Девчушка шла и озорно топала ногами, целясь в маленькие, еще не просохшие лужицы. Глядя на нее, хотелось забыть, что жизнь на Земле, очевидно, кончилась. Дотлевает, как угольки на пожарище… Впрочем, как можно говорить о конце жизни, когда в просторах планеты бьется хотя бы пара сердец?..

— Сегодня твоя очередь командовать телом, — зловредно напомнила левая голова. Это значило: нечего тебе, братец, пялиться на молоденьких мутанток; займись-ка ты не только прелестями, но и мерзостями жизни: разогревай доисторические консервы, кипяти чай, выслушивай доклады недалекого, но верного Ореста, отдавай распоряжения. Словом, живи, брат, и будь поближе к земле, к нашей общей норе… Крылья прокляты уже потому, что на них прилетели в день Ошибки Компьютера крылатые ракеты.

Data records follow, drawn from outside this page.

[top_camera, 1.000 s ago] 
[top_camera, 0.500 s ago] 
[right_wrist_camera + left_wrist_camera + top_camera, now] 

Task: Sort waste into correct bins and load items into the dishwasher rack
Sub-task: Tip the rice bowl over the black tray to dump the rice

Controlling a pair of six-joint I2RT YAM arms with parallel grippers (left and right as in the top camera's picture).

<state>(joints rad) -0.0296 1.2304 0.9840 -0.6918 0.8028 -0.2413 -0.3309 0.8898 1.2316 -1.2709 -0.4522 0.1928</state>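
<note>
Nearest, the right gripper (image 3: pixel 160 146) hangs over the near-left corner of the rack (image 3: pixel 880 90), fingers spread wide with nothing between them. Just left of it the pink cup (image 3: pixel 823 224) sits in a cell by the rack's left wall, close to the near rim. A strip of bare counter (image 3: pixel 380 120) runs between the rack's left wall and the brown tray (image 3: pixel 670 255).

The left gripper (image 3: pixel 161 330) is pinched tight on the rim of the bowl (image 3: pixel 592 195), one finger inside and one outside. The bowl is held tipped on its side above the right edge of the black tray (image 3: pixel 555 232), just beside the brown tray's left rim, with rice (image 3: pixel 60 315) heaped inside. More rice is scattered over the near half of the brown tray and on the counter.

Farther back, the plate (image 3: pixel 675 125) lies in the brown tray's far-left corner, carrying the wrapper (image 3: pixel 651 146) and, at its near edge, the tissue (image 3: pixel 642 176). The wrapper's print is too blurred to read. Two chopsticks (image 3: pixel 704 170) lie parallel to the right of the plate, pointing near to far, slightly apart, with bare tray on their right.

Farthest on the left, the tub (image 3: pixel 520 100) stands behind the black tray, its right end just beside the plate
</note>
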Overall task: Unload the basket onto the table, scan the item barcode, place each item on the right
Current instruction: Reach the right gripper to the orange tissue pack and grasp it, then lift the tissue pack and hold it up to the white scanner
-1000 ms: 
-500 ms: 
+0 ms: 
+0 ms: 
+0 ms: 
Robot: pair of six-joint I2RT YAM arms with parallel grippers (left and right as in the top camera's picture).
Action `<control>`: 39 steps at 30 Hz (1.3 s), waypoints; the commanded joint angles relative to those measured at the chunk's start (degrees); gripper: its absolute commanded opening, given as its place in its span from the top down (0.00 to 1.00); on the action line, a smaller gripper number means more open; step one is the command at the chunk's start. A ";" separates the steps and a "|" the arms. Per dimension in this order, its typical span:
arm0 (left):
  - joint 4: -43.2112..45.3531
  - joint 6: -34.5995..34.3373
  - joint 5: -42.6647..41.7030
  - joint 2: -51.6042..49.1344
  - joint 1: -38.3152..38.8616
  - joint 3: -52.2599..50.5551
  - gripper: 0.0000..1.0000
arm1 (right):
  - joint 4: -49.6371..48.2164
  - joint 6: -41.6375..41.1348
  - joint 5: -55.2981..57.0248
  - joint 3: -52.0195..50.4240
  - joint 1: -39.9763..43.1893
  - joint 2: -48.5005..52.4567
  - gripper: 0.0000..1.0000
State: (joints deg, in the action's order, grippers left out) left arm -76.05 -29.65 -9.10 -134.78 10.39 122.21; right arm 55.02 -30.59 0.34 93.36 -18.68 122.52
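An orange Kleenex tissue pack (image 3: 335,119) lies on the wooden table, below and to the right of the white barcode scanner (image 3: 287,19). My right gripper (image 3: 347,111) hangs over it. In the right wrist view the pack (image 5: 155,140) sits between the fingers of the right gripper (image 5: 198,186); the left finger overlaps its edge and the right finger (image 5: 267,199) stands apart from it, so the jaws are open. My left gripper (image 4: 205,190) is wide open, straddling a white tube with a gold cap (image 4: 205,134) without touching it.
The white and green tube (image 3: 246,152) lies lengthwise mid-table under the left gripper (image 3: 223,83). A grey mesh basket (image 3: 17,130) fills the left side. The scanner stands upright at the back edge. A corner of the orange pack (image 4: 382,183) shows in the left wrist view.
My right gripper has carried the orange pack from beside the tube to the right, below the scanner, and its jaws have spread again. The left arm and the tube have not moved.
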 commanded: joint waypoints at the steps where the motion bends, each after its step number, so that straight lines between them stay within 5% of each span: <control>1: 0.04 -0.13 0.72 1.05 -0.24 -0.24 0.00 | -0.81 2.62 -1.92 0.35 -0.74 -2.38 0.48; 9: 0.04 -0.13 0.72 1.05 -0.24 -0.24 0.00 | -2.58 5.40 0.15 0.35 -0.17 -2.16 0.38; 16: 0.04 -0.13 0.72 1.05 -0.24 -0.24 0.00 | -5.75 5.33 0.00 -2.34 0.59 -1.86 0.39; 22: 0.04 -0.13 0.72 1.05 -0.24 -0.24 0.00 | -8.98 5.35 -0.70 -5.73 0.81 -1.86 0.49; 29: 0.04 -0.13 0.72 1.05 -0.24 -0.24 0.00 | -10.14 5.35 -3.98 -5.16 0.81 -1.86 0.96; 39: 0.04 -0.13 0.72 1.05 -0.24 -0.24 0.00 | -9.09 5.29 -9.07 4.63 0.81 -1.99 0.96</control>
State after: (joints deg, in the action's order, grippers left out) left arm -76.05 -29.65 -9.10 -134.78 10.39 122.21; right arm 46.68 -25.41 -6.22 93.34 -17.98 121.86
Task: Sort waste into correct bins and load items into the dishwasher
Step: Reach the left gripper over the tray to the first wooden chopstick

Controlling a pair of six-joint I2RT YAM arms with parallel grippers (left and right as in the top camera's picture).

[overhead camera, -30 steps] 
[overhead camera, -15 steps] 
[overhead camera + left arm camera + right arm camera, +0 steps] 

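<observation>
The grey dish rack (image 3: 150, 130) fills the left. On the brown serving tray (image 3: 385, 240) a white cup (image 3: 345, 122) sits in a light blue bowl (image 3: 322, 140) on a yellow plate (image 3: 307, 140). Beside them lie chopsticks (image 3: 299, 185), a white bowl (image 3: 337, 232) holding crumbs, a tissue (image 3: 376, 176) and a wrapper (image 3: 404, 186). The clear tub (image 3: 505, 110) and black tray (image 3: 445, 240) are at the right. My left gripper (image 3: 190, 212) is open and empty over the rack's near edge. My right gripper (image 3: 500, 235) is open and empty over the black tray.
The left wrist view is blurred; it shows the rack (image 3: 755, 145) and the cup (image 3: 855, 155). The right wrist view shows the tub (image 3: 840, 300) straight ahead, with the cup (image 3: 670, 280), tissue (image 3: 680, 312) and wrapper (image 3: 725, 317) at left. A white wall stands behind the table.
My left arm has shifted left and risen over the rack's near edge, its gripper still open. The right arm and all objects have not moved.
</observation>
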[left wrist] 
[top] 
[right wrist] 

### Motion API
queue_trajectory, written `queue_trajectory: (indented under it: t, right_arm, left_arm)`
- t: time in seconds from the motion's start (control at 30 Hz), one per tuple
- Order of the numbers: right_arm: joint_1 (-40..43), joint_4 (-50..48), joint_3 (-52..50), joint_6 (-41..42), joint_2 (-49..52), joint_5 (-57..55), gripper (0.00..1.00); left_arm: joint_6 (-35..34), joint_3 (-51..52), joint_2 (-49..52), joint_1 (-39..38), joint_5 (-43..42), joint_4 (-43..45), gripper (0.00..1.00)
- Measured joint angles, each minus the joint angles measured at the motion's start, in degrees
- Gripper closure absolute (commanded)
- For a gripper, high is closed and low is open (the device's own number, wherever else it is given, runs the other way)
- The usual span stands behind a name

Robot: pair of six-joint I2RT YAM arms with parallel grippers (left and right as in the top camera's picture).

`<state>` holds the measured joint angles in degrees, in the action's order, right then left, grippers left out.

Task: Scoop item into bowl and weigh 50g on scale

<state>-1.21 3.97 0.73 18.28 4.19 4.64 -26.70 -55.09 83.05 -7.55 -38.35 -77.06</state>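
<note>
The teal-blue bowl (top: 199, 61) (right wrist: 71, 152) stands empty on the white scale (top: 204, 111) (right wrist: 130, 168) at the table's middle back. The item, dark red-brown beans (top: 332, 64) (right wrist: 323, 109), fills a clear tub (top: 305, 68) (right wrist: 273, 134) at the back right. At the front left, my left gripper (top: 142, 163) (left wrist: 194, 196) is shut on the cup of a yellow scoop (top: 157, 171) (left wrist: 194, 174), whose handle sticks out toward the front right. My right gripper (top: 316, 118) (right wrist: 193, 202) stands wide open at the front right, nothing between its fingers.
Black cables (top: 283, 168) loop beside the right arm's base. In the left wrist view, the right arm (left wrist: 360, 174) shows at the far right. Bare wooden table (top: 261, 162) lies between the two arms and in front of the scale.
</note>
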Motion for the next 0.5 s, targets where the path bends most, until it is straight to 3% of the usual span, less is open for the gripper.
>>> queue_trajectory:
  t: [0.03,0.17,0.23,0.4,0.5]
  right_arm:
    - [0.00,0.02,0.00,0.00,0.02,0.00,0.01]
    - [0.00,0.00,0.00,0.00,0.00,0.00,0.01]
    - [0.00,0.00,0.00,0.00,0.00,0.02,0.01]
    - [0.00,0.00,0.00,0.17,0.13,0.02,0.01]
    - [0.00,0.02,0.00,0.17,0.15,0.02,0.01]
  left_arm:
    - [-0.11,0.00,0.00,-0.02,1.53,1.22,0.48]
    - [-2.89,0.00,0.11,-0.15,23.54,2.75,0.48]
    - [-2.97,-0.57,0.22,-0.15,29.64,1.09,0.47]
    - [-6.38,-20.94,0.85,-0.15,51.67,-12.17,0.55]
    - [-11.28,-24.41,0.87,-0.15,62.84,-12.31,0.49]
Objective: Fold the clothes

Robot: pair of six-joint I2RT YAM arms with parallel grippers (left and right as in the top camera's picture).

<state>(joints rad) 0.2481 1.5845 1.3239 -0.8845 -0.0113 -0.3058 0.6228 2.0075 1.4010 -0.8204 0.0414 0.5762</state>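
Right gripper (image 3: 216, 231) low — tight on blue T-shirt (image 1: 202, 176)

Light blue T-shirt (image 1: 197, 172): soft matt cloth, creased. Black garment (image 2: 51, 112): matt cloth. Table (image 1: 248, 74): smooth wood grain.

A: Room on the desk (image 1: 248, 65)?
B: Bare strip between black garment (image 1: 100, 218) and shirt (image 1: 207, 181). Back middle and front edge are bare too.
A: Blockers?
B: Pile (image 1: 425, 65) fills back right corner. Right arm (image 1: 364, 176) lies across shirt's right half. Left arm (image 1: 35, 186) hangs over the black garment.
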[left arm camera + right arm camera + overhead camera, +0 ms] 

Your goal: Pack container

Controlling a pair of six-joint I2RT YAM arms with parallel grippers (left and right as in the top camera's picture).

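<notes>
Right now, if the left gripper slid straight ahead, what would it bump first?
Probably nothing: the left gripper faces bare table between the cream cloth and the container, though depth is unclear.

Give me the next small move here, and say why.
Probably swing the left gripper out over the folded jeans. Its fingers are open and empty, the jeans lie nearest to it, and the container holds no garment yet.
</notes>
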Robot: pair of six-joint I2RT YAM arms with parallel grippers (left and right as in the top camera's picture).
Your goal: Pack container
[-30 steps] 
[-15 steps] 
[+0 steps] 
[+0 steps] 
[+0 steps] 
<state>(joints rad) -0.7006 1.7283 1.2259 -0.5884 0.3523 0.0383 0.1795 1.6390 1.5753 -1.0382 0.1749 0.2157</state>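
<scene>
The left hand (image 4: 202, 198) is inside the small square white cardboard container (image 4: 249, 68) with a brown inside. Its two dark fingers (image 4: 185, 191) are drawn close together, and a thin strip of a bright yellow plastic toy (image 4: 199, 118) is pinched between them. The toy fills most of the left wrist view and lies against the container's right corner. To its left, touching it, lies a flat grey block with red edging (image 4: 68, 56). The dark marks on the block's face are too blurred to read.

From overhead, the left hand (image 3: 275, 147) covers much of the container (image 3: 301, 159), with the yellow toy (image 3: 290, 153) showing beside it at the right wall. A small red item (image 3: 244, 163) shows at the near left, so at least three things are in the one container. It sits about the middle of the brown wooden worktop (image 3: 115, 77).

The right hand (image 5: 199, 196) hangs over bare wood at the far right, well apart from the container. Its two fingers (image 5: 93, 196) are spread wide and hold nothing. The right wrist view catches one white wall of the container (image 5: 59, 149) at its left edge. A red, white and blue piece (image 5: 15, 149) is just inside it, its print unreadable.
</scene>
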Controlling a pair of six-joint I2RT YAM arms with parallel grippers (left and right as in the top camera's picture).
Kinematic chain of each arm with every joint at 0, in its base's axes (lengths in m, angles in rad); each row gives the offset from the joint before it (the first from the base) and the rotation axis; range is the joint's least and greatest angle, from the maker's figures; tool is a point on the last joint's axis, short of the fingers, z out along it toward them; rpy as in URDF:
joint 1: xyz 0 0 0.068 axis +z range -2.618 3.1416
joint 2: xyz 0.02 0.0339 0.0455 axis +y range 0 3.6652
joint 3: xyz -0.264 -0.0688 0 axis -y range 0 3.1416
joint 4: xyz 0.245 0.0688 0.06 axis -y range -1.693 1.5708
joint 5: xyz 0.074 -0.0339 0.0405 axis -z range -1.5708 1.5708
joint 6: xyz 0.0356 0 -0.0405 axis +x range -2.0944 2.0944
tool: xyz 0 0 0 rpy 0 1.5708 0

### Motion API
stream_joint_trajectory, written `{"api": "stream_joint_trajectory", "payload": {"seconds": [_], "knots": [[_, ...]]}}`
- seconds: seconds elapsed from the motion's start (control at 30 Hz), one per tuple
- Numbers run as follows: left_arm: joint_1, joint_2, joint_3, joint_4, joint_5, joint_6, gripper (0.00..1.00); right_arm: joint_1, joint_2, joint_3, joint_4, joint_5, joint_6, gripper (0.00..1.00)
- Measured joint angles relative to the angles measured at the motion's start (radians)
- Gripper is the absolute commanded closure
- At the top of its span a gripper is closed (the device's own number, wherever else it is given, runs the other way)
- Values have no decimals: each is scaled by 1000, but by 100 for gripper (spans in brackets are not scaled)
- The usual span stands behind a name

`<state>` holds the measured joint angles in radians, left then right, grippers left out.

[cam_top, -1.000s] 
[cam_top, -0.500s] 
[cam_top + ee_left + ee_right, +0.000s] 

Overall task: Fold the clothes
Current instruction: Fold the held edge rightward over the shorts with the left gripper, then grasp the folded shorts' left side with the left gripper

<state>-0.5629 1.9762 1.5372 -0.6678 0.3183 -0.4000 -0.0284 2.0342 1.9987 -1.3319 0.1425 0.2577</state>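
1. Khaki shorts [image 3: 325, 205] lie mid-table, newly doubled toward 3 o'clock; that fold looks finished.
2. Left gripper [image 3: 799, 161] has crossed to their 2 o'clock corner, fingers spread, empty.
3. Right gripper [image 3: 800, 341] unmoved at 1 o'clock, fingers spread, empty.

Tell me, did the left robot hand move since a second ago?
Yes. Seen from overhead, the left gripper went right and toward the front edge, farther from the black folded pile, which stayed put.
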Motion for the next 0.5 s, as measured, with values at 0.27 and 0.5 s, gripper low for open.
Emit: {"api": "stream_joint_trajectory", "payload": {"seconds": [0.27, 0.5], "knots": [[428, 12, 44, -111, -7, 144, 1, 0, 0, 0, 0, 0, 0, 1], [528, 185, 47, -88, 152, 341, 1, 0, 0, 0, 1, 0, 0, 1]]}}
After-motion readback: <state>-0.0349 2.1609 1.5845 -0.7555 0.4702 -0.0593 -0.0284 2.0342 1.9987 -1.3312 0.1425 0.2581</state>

Уже к восьми утра начали прибывать марафонцы из ближних поселений.

Жители Новых Афин, расположившиеся на крышах своих жилищ, встречали их приветственными криками. Помощники судьи Спироса фиксировали время финиша, чтобы потом, когда прибегут из самых дальних поселений, путем простейшего арифметического действия определить победителей.

Для игры в мяч набралось четыре команды. Тут же надули дюжину мячей, по три на каждую игру, а на единственные ворота поставили, как всегда, шестирукого Константина.